As far as the first pitfall is concerned, an analysis of the NTP standard shows that servers should not care about any of those bytes and a practical test shows that none of the many servers tried has problems with those bytes.
As far as access to memory is concerned, the header is allocated into the .data segment, which is allocated in low memory and certainly has at least 44 bytes of following memory, because at least the stack space is there.
The reply is read one byte at a time and only a four-byte variable is needed to hold the received time. One consequence is that the overall time needed to read a packet is increased by about 10 ms.
Putting a yield() call after each WiFiUdp.method() call will make this code friendly to cooperative scheduler environments.
There are two issues here: maximum latency and average latency, where latency is the time spent between two subsequent yield() calls. In the following code, latency is essentially due to time spent in WiFiUdp library calls, provided a yield() is added after each one.
When using code using read() and write() into a 48-byte buffer, the maximum latency is given by exactly those calls. Using one-byte-at-a-time reading and writing increases the elapsed time but reduces both the maximum and the average latency.
In the current code, however, only read() is done one byte at a time; this reduces the average latency but not the maximum latency, which is the latency of the write() call. This may change in a future version, once bugs #1642 and #1644 are solved.
Because of bug #1637, when a WiFiUdp object is passed, it must be statically allocated. Once the bug is solved, it would make more sense to allocate it on the stack and release it upon exit.
For WiFi shield:
{
static WiFiUDP udp;
unsigned long unixTime = ntpUnixTime(udp);
}
For Ethernet shield:
{
EthernetUDP udp;
unsigned long unixTime = ntpUnixTime(udp);
}
/*
* © Francesco Potortì 2013 - GPLv3 - Revision: 1.13
*
* Send an NTP packet and wait for the response, return the Unix time
*
* To lower the memory footprint, no buffers are allocated for sending
* and receiving the NTP packets. Four bytes of memory are allocated
* for transmision, the rest is random garbage collected from the data
* memory segment, and the received packet is read one byte at a time.

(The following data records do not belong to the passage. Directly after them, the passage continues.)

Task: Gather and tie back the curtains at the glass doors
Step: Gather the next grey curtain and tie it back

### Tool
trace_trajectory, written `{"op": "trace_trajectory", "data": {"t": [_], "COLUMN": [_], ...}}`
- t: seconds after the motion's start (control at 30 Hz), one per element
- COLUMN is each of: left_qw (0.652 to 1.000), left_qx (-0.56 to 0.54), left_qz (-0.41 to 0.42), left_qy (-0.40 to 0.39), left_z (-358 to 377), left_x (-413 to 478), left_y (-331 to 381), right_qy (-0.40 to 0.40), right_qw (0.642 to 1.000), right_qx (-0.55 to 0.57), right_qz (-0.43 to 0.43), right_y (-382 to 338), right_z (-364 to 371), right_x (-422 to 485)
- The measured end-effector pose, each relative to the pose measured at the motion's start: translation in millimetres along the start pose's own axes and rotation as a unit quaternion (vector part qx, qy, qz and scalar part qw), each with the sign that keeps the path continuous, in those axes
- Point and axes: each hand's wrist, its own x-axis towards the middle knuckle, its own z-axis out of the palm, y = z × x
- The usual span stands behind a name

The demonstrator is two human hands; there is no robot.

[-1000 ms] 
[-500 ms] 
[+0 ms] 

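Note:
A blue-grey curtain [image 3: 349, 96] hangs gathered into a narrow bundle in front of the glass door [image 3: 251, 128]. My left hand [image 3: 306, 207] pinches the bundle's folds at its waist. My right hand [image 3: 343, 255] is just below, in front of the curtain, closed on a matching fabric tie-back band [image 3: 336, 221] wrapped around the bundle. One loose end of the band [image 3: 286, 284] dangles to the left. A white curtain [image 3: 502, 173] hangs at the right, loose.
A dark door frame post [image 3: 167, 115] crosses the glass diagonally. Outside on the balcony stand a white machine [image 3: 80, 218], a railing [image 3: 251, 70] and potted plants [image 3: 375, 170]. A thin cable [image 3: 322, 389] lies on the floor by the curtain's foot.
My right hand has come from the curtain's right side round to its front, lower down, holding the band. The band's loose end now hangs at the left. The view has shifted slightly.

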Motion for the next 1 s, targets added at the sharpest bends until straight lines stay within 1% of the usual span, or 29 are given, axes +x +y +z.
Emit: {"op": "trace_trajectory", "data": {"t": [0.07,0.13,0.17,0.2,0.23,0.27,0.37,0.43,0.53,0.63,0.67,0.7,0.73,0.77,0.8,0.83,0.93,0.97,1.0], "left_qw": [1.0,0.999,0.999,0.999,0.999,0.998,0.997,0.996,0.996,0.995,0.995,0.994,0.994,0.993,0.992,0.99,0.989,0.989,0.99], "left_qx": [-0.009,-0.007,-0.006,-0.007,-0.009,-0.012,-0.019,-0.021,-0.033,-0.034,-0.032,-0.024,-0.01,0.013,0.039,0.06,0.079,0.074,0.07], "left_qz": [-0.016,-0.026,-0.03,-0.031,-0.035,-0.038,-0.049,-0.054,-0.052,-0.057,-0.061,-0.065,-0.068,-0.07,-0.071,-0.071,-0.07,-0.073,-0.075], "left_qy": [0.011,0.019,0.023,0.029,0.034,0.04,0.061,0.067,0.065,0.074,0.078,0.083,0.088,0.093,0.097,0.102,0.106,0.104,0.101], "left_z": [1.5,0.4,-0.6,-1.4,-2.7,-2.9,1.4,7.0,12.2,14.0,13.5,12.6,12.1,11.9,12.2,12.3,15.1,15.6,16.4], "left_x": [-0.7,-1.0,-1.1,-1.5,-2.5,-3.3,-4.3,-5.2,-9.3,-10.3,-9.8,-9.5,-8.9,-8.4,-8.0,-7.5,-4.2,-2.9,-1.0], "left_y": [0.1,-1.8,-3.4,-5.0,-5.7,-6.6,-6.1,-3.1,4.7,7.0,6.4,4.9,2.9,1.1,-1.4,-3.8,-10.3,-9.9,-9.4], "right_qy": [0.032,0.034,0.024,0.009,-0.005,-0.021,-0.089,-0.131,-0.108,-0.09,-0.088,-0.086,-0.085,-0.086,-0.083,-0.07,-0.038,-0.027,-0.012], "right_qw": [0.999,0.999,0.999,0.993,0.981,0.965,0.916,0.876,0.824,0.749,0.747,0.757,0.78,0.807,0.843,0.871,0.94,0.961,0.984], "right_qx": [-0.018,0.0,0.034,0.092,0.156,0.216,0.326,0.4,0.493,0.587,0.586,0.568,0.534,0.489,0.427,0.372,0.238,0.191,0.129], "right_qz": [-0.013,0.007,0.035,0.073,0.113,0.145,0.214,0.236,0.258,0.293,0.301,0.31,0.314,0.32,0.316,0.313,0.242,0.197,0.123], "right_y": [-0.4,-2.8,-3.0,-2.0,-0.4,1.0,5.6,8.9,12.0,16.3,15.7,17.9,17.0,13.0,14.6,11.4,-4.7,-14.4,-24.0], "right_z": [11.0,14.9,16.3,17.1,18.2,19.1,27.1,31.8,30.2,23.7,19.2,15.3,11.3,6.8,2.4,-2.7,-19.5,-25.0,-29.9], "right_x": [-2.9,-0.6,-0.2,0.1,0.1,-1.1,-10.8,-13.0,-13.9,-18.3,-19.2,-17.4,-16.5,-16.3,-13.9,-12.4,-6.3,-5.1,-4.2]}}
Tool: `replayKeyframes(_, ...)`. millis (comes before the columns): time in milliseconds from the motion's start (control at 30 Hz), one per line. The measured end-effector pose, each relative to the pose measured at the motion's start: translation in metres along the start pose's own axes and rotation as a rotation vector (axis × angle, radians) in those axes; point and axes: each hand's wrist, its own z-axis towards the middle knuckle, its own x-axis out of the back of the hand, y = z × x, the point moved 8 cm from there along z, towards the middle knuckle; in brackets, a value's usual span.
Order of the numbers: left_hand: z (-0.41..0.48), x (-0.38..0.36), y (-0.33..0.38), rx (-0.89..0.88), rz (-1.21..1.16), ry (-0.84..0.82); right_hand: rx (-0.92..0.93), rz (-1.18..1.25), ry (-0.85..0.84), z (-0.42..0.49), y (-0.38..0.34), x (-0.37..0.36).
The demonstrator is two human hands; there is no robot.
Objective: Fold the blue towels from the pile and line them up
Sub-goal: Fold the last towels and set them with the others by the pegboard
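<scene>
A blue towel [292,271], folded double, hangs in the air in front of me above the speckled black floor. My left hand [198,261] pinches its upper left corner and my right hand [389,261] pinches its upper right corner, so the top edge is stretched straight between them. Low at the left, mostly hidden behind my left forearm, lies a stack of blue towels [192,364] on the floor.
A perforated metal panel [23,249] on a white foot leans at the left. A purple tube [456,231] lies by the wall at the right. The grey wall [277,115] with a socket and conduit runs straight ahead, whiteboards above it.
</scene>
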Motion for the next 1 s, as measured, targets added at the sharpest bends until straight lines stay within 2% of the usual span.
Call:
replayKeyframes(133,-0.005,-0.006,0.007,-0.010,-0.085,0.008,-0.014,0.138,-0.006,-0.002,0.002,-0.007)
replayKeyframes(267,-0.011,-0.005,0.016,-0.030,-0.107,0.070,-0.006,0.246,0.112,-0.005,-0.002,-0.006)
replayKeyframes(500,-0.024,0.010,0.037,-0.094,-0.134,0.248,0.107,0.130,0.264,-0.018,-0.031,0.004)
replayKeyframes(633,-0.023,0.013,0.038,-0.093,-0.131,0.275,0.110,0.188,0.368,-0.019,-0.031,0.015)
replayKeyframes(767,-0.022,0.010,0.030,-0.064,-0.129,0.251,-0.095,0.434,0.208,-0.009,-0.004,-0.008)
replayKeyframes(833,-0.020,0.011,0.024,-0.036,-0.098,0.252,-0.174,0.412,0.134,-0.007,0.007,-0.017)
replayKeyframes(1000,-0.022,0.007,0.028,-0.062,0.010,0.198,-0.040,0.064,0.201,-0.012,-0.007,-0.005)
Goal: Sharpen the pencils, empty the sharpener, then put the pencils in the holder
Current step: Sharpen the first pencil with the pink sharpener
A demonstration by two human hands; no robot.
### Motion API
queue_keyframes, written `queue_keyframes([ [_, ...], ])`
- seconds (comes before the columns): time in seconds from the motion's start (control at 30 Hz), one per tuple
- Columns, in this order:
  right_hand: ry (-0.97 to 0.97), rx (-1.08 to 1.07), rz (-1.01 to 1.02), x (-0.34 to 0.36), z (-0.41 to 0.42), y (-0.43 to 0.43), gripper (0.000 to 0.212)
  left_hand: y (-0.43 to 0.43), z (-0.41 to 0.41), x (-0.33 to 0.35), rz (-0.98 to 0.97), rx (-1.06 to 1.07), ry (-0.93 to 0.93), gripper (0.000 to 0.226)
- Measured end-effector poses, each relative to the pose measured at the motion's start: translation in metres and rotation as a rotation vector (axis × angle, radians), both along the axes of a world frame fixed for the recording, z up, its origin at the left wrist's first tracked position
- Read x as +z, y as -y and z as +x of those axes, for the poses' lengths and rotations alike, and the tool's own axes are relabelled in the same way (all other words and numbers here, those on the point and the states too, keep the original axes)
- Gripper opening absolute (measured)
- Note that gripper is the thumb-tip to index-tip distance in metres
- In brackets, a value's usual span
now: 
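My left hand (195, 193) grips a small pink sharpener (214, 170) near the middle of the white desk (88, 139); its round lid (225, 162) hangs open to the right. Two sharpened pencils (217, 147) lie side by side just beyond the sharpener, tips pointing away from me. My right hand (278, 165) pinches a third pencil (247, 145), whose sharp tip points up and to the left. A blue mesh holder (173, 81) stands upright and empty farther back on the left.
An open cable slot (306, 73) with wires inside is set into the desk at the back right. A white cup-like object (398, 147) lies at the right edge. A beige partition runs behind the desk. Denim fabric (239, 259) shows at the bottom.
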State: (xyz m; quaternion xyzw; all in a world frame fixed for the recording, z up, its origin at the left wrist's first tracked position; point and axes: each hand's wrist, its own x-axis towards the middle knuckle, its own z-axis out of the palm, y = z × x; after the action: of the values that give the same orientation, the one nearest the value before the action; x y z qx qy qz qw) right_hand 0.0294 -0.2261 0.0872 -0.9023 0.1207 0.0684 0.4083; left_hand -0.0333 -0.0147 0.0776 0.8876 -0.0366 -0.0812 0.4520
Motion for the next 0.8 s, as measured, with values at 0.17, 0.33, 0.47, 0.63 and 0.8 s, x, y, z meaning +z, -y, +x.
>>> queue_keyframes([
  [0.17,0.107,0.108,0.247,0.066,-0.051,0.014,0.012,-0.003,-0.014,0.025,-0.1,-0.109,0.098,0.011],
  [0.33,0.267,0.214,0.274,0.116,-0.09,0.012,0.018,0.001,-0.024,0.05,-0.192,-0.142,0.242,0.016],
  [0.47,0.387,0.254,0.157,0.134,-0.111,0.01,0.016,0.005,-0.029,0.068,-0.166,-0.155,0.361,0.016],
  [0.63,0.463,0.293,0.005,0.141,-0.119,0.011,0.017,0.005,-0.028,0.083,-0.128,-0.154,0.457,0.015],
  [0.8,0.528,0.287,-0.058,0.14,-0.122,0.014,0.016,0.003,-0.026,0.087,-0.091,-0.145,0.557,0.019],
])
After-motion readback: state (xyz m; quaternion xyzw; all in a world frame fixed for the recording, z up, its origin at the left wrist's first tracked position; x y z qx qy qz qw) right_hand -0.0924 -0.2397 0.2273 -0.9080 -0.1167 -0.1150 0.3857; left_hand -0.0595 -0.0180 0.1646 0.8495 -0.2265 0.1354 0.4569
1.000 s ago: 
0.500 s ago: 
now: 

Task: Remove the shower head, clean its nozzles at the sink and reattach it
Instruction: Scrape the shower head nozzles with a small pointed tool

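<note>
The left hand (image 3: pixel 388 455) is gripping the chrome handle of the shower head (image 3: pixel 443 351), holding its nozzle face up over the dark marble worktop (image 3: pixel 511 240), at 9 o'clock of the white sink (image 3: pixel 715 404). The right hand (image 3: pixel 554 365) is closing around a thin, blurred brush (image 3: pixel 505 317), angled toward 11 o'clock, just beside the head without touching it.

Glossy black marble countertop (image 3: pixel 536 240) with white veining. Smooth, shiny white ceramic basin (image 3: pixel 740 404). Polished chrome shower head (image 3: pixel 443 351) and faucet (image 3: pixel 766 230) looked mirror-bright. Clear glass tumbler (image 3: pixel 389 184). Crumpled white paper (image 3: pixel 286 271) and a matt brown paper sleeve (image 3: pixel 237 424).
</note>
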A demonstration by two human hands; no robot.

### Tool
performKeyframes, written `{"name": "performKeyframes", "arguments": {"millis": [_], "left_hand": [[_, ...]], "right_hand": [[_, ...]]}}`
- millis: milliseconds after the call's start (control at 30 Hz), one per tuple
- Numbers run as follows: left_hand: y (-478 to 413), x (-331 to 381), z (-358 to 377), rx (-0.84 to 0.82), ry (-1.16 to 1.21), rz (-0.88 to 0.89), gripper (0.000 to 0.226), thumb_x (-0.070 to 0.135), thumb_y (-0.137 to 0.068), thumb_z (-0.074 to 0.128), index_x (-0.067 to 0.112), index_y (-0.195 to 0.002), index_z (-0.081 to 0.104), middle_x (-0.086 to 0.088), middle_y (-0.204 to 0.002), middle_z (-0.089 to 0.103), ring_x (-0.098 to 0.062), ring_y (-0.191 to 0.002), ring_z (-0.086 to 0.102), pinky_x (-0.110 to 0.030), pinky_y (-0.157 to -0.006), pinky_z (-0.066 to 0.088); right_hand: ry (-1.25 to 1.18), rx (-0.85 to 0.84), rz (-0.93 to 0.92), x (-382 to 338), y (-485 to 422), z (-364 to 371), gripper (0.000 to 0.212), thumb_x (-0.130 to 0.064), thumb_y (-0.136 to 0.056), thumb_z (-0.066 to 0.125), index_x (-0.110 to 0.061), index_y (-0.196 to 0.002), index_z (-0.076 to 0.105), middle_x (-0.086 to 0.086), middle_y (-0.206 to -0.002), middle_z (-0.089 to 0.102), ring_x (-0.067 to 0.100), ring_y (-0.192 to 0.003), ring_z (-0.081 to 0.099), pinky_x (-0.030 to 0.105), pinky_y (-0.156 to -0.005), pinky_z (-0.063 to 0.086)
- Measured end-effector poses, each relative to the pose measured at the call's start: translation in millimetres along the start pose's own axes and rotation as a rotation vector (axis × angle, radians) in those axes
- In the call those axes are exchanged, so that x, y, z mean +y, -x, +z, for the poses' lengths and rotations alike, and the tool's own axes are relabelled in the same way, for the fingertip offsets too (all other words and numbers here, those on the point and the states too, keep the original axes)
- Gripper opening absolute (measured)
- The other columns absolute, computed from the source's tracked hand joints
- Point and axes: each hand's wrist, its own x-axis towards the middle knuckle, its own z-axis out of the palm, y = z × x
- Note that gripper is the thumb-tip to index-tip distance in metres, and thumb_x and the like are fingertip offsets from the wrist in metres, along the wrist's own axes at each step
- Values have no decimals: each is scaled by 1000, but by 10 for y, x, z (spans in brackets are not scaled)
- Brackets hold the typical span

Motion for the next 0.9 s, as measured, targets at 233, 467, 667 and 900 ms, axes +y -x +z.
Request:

* The Unix time is returned, that is, seconds from 1970-01-01T00:00.
*/
unsigned long inline ntpUnixTime (UDP &udp)
{
static int udpInited = udp.begin(123); // open socket on arbitrary port
const char timeServer[] = "pool.ntp.org"; // NTP server
// Only the first four bytes of an outgoing NTP packet need to be set
// appropriately, the rest can be whatever.
const long ntpFirstFourBytes = 0xEC0600E3; // NTP request header
// Fail if WiFiUdp.begin() could not init a socket
if (! udpInited)
return 0;
// Clear received data from possible stray received packets
udp.flush();
// Send an NTP request
if (! (udp.beginPacket(timeServer, 123) // 123 is the NTP port
&& udp.write((byte *)&ntpFirstFourBytes, 48) == 48
&& udp.endPacket()))
return 0; // sending request failed
// Wait for response; check every pollIntv ms up to maxPoll times
const int pollIntv = 150; // poll every this many ms
const byte maxPoll = 15; // poll up to this many times
int pktLen; // received packet length
for (byte i=0; i<maxPoll; i++) {
if ((pktLen = udp.parsePacket()) == 48)
break;
delay(pollIntv);
}
if (pktLen != 48)
return 0; // no correct packet received
// Read and discard the first useless bytes
// Set useless to 32 for speed; set to 40 for accuracy.
const byte useless = 40;
for (byte i = 0; i < useless; ++i)
udp.read();
// Read the integer part of sending time
unsigned long time = udp.read(); // NTP time
for (byte i = 1; i < 4; i++)
time = time << 8 | udp.read();
// Round to the nearest second if we want accuracy
// The fractionary part is the next byte divided by 256: if it is
// greater than 500ms we round to the next second; we also account
// for an assumed network delay of 50ms, and (0.5-0.05)*256=115;
// additionally, we account for how much we delayed reading the packet
// since its arrival, which we assume on average to be pollIntv/2.
time += (udp.read() > 115 - pollIntv/8);
// Discard the rest of the packet
udp.flush();
return time - 2208988800ul; // convert NTP time to Unix time
}